Safe Prescription Storage and Disposal Information

Lock Up – Don’t Share – Safely Dispose

Unused or expired medications are a public safety issue, leading to potential accidental poisoning, misuse, and overdose. All medicines can be dangerous if not stored properly, if not taken as directed, if taken by the wrong person, or if not thrown away safely.


“Two-thirds of teens who misused pain relievers in the past year say that they got them from family and friends, including their home’s medicine cabinets, making it important to safeguard medicine in the home,” according to the Partnership to End Addiction. Take opportunities to talk with kids and teens about the dangers of taking medicine that is not prescribed to them.


Would you know if some of your pills were missing? Start by taking note of how many pills are in each of your prescription bottles or pill packets, and keep track of refills. This goes for your own medicine, as well as for your kids and other members of the household. If you find you need to refill your medicine more often than expected, that could indicate a problem. If your child has been prescribed medicine, an adult should give them the proper amount as needed and monitor dosages and refills by tracking doses on a log.

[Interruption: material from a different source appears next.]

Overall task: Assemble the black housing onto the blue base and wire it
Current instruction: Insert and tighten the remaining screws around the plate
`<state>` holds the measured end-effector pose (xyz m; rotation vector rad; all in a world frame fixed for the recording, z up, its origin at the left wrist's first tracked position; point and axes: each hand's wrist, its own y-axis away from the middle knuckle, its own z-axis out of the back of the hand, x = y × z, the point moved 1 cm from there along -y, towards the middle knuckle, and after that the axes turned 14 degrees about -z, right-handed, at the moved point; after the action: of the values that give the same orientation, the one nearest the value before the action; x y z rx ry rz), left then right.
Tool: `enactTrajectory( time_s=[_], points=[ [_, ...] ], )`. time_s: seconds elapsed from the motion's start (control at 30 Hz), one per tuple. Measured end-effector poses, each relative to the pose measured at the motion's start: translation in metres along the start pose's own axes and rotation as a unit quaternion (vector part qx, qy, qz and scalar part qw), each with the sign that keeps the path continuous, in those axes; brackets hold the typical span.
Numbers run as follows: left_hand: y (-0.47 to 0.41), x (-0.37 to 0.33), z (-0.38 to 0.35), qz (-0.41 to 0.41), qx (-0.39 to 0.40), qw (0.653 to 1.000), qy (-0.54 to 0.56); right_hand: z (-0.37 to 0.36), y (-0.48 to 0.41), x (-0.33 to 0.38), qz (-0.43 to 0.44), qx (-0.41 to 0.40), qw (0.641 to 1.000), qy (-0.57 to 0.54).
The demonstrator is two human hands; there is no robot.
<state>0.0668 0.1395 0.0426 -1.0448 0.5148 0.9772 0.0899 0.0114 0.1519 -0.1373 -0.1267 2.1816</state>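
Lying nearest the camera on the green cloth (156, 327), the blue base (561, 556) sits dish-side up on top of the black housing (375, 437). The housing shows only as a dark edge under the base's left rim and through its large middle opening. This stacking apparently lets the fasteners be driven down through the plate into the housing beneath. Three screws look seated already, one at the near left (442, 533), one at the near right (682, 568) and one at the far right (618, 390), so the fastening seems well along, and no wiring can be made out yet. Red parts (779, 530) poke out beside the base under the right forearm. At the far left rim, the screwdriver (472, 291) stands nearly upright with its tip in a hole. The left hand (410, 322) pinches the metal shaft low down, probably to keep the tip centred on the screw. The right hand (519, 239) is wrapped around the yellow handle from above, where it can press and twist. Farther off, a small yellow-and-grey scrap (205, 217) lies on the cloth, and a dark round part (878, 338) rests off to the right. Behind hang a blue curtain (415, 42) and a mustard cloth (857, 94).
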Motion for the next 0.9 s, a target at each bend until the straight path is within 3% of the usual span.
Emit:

The safest way to keep medicines stored is to lock them up where others (such as children or pets) cannot access them. Approach securing your prescriptions the same way you would other valuables in your home, like jewelry or cash. Remove prescriptions from the medicine cabinet and secure them in a place only you know about. If possible, keep all medicine, both prescription and over-the-counter, in a safe place, such as a safe, locked cabinet or lockable box that others cannot access and store refrigerated medicine in a lockable box, away from food items.


No longer need a medicine? Is any medicine at home expired? The safest way to dispose of unwanted, unused, or expired medications (both prescription and over the counter) is to physically remove them from the home as soon as possible by using one of the following options below. In the meantime, securely lock it up.


Use a medication deactivation kit.



Drop off at a medication kiosk.



Visit a take-back event.



If 1-3 are not available, safely dispose at home as shown below.


1. Use a Deterra Drug Deactivation and Disposal System.

Deterra is an active carbon substance that renders drugs inert, or inactive, so they can be safely thrown away. It meets current EPA and DEA requirements for drug disposal and reduces environmental impact. The pouch itself is biodegradable.

How To Use Instructions

How-To Videos

2. Drop off medication year-round at a secure medication take-back box location.

Items that DEA regulations allow to be disposed of includes

    • Over-the-counter medications and vitamins.
    • Prescription medications, patches, and ointments
    • Pet medications.

To find a medicine drop-off location, visit

3. Participate in the DEA’s Take Back Day event, twice a year at multiple locations in York County.

Visit for a collection site near you.

4. If the options listed above are not available, follow these steps.

If your medicine is:

  • On the FDA flush list, your next best option is to immediately flush these potentially dangerous medicine down the toilet.
  • NOT on the flush list, you should follow these instructions to discard the medicine in your trash at home.

Remember, don’t flush your medicine unless it is on the flush list.

Click to open FDA PDF with clickable links.

Note: Remove personal information from the medicine bottle or package.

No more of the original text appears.